Setting up your Subject:
The first and the basic thing you need to keep in mind is to set the subject (that is to be blacked out) in front of the bright light. Great silhouettes are captured when there is only a single source of the light against which the subject is placed. The bright light source should be covered by the subject so as to maintain the exposure ratio. Chose the subject that is well distinguishable so as it stands clear, crisp and bold against the light than that of the small and the insignificant ones. If your subject is a person, you can try distinguishing its facial features (nose, lips, eyes, hands) from the background rather than outlining only a few of them. This will make your silhouette look more interesting. You can also try separating the elements of the subject rather than keeping them aligned against the light as this will merge them into one. By doing this your silhouette will be more conveying.
Lighting in a Silhouette Photography
When it comes to lighting, you will need to ensure that the flash of your camera is turned off. Try correcting the lighting of the background instead of the subject. The subject is to be darkened without ruining the background. If there is too much light, the light will fall on your object and make it visible . If there is not enough light, your background will become gray and this will ruin your silhouette. The best way to deal with this is to ensure that your background is lighter than your subject.
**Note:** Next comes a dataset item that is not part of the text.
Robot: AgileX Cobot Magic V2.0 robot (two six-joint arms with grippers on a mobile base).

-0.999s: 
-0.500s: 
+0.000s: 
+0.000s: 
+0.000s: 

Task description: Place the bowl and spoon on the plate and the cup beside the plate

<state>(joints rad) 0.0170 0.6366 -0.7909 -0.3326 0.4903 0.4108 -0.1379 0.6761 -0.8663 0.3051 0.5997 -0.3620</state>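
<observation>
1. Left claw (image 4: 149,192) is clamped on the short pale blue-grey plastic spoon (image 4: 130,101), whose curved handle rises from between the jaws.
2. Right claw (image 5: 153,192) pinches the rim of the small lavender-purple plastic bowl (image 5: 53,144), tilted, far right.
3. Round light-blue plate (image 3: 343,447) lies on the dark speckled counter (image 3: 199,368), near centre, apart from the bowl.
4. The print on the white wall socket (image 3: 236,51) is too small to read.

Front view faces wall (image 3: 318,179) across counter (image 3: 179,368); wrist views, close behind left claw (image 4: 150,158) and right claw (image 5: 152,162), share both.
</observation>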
Since a total silhouette is a crisp and a powerful shot, you can also consider a partial silhouette wherein a little detail of the subject is touched with the light. This makes the silhouettes look comparatively three dimensional and real.
Lock the exposure
Once you have set the subject in its exact position and dealt with the lighting factor, the next step is to frame the exact picture and lock the exposure according to the background and not the subject. You can do this by pointing the camera metering towards the bright part of the picture and take the exposure reading by pressing the shutter button half way down (don’t let go). By doing this you trick your camera to think that the brighter part of the picture lies in the mid tone of it. By doing this the objects darker than the brighter part are exposed as dark shadows. Meanwhile keep in mind that the shutter reading should be metered away from the bright light of the sun or the light source (in case the bright light source is not covered by the subject) , so as to get the appropriate exposure. The subject thereby gets under-exposed and dark or even completely black. Some digital cameras have ’spot’ or ‘centered’ metering modes that you can switch on which helps setting the metering on the central spot of your frame rather than multiple spots. By this you can guide your camera to select the basis for the exposure for the whole silhouette. There are certain other manual techniques. Make sure that there is no light source between you and your subject. This won’t let you set the appropriate exposure.
Focus on your subject
Focus on the subject rather than the background. This will ensure that the subject is more crispier instead of blurry and gives a good perspective to the silhouette. Get closer to the subject This will allow you to easily place the strongest light source behind the subject and allow you to change your shooting angles to get a variety of images. If both of you and the subject are immovable then try zooming on the picture.
Recommendations from Professional Silhouette Photographers
Most photographers consider certain time for shooting and the positioning of the sun for getting the best outcome. Most photographers prefer the time around sunset because the sun causes the sky to be brighter than everything else and for getting greater contrast. Some photographers recommend to set narrow aperture (high f/stop) so as to capture the whole scene in focus. Use the aperture manual mode on your camera so that you can control what the aperture will be and then the camera automatically selects the right shutter speed necessary for the photo as well. It is also recommended to use a lens hood so as to tackle lens flares that wont let you frame the scene you exactly want.